The controversy lies in the downgrades made to some emerging market sovereigns and the speed with which these were done. Senior emerging market bankers in Europe say that the rating agencies are "disconnected" from the reality of markets.
As of November last year, Moody’s had taken 108 rating actions against sovereigns, with 60% being negative. Of the 33 sovereigns downgraded by Fitch in 2020, 27 were in emerging markets. Of the sovereigns that were downgraded more than once, all were in emerging markets.
But these cuts came too fast, argue the critics.
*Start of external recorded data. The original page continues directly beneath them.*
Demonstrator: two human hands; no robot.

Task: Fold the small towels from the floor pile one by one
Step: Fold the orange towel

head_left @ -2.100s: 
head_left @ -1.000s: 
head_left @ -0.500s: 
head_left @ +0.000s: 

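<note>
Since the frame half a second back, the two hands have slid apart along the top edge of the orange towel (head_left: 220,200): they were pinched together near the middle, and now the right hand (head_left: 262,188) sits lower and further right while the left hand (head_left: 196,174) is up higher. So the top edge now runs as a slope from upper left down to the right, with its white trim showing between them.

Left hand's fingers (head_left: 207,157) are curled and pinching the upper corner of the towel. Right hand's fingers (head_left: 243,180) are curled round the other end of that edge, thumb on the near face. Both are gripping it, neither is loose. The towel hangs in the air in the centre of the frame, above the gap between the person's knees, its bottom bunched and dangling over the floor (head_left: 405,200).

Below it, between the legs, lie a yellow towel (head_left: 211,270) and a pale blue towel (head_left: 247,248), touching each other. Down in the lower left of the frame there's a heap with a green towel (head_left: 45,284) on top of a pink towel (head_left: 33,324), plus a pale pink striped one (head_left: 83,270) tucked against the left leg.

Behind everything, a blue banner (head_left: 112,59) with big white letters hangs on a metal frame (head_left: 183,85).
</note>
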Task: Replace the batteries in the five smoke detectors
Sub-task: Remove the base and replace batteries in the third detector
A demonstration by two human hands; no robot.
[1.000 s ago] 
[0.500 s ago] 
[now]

Very few EM countries have the ability to adjust their balance of payments within six months, which raises the question of why so many sovereigns faced so much downgrading so quickly.
The critics go further, arguing that rating agencies treat EM and developed market credits differently, with the latter group supported as much by reputation as by cold, hard numbers.
The rating agencies say any difference is down to debt affordability metrics worsening for emerging market credits relative to those in developed markets over the last decade, despite the average debt-to-GDP metrics of emerging markets being far lower than those of the developed world.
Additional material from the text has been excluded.